● What you should do: Only one portion of the data is to be written out: from the line bearing "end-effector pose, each" through the line bearing "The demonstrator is". Write it exactly as it appears.

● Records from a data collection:
──────────

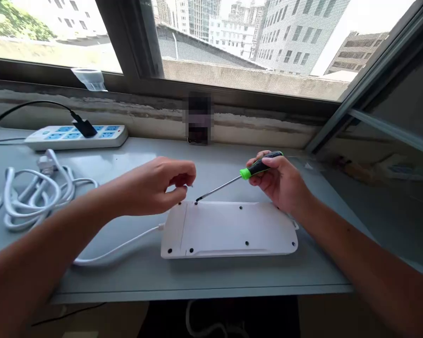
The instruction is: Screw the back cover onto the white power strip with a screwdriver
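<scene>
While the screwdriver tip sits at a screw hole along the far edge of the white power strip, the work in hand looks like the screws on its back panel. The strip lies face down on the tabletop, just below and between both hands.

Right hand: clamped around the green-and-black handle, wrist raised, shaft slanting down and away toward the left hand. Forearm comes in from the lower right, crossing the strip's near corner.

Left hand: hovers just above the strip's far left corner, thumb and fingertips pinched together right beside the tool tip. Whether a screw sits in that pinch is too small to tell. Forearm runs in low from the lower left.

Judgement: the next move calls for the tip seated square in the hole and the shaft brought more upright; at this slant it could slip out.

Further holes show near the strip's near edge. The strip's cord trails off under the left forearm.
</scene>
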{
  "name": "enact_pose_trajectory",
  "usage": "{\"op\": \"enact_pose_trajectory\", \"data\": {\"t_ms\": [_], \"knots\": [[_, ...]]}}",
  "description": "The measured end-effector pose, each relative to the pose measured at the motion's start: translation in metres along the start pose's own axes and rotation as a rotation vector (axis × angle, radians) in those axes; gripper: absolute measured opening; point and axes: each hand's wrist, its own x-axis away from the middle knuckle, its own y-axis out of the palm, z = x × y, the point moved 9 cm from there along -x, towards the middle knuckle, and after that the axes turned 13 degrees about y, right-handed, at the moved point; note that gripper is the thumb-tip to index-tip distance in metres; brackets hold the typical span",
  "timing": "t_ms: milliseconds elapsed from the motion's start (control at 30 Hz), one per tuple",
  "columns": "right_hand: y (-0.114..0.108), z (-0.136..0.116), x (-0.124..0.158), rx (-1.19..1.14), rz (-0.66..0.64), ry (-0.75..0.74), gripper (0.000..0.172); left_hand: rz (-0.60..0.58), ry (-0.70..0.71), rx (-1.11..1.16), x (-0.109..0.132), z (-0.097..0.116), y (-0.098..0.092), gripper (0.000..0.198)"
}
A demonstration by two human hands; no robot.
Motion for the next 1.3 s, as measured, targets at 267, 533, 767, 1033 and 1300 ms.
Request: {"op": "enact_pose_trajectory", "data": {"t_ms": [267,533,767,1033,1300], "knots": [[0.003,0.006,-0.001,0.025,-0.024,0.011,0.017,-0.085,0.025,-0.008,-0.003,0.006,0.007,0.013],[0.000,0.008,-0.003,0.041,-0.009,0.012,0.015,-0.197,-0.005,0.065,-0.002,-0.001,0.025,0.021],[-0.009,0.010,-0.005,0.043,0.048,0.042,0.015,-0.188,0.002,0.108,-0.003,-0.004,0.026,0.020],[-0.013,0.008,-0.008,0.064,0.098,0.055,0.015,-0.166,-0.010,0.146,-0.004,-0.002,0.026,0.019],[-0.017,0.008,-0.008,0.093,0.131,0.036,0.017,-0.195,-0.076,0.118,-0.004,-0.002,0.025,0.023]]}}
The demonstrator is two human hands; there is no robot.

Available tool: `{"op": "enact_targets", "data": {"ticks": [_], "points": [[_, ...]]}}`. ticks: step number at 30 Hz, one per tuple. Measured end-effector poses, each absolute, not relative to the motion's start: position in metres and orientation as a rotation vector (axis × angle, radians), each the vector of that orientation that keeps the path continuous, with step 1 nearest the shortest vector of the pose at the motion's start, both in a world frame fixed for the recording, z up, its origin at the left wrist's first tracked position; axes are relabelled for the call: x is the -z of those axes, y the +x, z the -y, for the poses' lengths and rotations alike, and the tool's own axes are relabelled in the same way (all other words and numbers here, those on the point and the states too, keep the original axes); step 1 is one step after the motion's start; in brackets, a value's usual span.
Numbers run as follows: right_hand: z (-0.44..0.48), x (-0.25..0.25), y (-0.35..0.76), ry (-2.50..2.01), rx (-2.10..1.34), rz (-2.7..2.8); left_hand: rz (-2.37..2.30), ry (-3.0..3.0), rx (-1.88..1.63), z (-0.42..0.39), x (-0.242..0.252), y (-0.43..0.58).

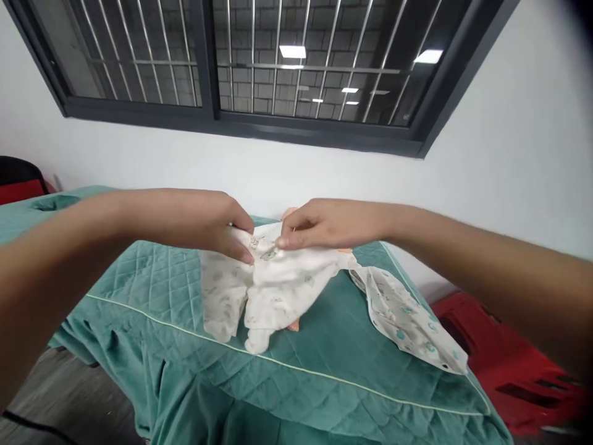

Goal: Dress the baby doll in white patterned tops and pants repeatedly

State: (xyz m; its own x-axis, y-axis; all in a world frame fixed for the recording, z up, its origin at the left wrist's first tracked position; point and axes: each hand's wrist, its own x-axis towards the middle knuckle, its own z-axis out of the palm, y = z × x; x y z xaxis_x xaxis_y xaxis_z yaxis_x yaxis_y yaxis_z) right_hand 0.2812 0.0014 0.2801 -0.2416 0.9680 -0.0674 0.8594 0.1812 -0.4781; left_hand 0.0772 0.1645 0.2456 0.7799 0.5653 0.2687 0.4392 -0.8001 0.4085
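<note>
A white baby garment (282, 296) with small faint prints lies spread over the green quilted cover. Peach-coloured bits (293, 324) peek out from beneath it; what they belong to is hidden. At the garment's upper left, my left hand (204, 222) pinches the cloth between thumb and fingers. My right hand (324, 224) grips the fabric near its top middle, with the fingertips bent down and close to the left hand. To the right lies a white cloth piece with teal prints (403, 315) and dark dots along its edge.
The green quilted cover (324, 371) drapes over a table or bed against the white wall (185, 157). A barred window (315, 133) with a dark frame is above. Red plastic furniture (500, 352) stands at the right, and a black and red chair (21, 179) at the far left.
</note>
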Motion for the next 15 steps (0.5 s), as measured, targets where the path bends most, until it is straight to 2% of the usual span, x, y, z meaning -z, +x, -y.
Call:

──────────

● Result of the task:
  "description": "The measured end-effector pose, each relative to the pose measured at the motion's start: translation in metres along the start pose's own axes and rotation as a rotation vector (axis × angle, radians) in those axes; gripper: absolute measured opening; point and axes: each hand's wrist, its own x-axis away from the middle knuckle, its own y-axis out of the palm, z = x × y, the point moved 9 cm from there along -x, towards the middle knuckle, and after that the axes turned 13 degrees about y, right-handed, at the moved point; note that gripper is the thumb-tip to index-tip distance in metres; brackets hold the typical span",
  "timing": "t_ms: milliseconds elapsed from the motion's start (control at 30 Hz), one per tuple",
  "columns": "right_hand: y (-0.114..0.108), z (-0.136..0.116), x (-0.124..0.158), rx (-1.19..1.14), rz (-0.66..0.64), ry (-0.75..0.74), gripper (0.000..0.172); left_hand: rz (-0.60..0.58), ry (-0.70..0.71), rx (-1.11..1.16), x (-0.109..0.132), z (-0.097..0.116), y (-0.098..0.092), gripper (0.000..0.198)"
}
A demonstration by two human hands; no robot.
Motion for the next 1.3 s, as measured, targets at 267, 533, 767, 1033 and 1300 ms.
Request: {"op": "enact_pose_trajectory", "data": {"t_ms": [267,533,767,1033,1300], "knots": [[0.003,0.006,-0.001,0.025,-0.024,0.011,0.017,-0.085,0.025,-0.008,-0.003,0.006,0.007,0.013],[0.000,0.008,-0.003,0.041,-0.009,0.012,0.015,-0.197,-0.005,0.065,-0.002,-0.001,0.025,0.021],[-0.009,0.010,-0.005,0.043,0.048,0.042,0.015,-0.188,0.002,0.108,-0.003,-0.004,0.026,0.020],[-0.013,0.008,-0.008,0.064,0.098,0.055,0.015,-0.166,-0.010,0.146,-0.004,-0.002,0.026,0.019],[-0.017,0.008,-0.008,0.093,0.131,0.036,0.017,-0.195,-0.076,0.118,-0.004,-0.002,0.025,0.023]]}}
The demonstrator is two human hands; there is no robot.

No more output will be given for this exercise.